Exactly as they appear below, repeat the lines from the one with "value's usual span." through the one with "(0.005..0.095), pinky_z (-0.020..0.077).", and no others.

+ + + + +

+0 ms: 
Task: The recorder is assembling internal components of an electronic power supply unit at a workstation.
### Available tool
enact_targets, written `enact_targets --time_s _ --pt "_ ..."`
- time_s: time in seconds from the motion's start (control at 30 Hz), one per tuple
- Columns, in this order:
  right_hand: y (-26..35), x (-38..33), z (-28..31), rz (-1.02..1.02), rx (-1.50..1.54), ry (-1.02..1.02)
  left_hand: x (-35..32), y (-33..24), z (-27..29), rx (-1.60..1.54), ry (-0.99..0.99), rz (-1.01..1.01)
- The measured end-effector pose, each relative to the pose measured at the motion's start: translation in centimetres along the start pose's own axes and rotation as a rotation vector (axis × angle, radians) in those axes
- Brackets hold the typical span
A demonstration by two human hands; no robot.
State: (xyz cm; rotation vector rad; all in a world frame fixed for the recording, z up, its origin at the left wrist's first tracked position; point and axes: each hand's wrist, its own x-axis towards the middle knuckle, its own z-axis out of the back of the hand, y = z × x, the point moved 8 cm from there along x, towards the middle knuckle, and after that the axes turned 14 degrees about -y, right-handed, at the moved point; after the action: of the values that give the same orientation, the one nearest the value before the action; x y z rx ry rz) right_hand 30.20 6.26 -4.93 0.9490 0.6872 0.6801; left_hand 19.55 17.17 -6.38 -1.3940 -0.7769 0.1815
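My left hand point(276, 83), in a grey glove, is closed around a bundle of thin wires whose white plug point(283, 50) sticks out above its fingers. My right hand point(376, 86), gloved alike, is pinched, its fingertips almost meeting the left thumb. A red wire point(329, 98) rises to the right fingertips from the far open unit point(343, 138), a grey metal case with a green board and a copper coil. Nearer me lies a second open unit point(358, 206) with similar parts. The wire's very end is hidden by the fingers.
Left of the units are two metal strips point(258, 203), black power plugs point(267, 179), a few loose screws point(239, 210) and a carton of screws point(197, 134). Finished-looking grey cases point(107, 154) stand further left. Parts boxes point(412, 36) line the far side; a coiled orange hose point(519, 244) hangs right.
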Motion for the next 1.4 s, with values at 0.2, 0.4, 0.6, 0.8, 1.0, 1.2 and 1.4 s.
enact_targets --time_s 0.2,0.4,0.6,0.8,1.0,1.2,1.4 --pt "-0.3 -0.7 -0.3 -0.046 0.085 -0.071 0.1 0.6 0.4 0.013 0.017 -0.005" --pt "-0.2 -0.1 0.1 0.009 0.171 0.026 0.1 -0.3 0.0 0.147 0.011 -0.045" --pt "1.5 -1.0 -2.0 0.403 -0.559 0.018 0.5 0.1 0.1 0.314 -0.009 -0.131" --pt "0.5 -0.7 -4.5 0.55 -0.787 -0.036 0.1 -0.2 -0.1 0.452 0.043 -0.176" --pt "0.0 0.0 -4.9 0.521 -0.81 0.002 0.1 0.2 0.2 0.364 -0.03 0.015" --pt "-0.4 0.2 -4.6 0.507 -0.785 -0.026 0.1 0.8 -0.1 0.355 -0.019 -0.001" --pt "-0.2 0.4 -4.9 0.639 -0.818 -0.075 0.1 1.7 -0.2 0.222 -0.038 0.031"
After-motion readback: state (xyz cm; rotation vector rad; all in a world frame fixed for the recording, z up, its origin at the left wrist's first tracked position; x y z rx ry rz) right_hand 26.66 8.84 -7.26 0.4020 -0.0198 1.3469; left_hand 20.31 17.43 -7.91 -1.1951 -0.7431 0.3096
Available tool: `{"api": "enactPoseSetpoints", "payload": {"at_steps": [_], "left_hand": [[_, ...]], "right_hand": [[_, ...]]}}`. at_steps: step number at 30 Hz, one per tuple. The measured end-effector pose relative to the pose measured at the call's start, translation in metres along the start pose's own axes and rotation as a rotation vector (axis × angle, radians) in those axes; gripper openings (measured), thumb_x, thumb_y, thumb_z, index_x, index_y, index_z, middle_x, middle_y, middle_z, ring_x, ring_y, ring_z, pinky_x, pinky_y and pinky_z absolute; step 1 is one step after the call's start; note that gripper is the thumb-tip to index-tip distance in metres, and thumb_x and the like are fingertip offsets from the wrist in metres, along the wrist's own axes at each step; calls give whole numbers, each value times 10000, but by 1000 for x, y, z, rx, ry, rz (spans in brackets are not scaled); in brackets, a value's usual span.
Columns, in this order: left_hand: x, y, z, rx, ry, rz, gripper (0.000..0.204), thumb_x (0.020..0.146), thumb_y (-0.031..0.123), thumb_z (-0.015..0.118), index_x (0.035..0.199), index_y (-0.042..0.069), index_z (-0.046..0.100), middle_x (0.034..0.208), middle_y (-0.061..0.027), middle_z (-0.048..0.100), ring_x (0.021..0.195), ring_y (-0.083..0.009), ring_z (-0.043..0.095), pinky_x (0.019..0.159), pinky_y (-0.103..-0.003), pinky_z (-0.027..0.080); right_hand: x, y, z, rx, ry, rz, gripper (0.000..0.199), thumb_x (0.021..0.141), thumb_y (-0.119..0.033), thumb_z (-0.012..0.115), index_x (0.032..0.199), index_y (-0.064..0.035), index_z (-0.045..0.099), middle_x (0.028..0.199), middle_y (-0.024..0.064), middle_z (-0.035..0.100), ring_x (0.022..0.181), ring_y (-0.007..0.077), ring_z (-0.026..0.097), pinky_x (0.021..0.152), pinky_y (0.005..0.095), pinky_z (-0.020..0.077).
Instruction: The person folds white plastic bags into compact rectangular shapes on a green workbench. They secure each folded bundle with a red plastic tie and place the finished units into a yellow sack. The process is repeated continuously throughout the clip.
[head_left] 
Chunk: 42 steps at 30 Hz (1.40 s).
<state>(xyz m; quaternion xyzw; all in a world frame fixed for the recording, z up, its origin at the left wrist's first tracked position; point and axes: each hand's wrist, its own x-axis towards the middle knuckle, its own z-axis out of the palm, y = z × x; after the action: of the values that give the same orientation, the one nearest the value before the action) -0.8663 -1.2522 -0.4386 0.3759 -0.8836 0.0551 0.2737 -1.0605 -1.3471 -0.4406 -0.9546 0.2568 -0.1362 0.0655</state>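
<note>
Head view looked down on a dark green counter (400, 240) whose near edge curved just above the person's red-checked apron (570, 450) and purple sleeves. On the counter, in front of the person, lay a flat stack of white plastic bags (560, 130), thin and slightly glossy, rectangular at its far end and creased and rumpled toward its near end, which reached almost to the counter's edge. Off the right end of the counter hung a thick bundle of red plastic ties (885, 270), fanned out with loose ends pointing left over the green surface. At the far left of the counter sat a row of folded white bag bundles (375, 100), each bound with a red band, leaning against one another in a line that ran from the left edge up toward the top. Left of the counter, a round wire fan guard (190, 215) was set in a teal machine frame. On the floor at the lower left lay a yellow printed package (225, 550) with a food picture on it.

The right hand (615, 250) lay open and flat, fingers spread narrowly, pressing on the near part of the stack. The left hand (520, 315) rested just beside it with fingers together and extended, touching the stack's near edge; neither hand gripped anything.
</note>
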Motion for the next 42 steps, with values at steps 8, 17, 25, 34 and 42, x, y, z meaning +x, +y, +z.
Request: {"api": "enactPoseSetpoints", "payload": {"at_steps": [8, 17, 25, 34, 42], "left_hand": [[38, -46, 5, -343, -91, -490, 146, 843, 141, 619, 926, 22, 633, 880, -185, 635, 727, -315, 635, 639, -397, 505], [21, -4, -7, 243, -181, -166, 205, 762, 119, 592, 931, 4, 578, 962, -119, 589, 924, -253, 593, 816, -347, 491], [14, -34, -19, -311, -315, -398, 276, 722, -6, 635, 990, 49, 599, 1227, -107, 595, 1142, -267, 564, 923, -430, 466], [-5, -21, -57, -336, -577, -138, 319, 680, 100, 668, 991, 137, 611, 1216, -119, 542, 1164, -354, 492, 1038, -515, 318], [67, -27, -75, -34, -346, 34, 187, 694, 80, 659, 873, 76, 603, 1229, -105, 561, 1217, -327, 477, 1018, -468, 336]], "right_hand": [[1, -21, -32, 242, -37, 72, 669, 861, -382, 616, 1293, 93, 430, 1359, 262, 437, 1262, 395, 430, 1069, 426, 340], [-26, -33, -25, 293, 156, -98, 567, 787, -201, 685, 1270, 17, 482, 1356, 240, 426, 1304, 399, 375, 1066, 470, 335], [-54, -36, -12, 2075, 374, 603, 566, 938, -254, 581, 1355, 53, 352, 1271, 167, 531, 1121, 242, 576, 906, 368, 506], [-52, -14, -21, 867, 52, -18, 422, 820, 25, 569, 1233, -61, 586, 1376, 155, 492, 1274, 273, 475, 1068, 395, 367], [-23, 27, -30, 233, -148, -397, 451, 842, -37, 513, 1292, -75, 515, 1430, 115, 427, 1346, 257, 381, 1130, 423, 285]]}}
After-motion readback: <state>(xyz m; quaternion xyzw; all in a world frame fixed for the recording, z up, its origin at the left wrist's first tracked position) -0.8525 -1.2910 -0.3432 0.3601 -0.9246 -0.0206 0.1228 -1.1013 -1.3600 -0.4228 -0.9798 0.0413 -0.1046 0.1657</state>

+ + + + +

Response area =
Available tool: `{"api": "enactPoseSetpoints", "payload": {"at_steps": [_], "left_hand": [[_, ...]], "right_hand": [[_, ...]]}}`. at_steps: step number at 30 Hz, one per tuple. The measured end-effector pose relative to the pose measured at the call's start, translation in metres along the start pose's own axes and rotation as a rotation vector (axis × angle, radians) in those axes; gripper openings (measured), thumb_x, thumb_y, thumb_z, index_x, index_y, index_z, middle_x, middle_y, middle_z, ring_x, ring_y, ring_z, pinky_x, pinky_y and pinky_z absolute; step 1 is one step after the call's start; note that gripper is the thumb-tip to index-tip distance in metres, and thumb_x and the like are fingertip offsets from the wrist in metres, along the wrist's own axes at each step; calls give whole numbers, each value times 10000, but by 1000 for x, y, z, rx, ry, rz (spans in brackets are not scaled); in brackets, a value's usual span.
Columns, in this order: left_hand: x, y, z, rx, ry, rz, gripper (0.000..0.204), thumb_x (0.020..0.146), thumb_y (-0.031..0.123), thumb_z (-0.015..0.118), index_x (0.035..0.199), index_y (-0.042..0.069), index_z (-0.046..0.100), middle_x (0.034..0.208), middle_y (-0.061..0.027), middle_z (-0.048..0.100), ring_x (0.021..0.195), ring_y (-0.083..0.009), ring_z (-0.043..0.095), pinky_x (0.019..0.159), pinky_y (-0.103..-0.003), pinky_z (-0.027..0.080); right_hand: x, y, z, rx, ry, rz, gripper (0.000..0.199), thumb_x (0.021..0.141), thumb_y (-0.119..0.033), thumb_z (-0.012..0.115), index_x (0.032..0.199), index_y (-0.064..0.035), index_z (-0.045..0.099), middle_x (0.028..0.199), middle_y (-0.024..0.064), middle_z (-0.035..0.100), ring_x (0.022..0.181), ring_y (-0.007..0.077), ring_z (-0.026..0.097), pinky_x (0.021..0.152), pinky_y (0.005..0.095), pinky_z (-0.020..0.077).

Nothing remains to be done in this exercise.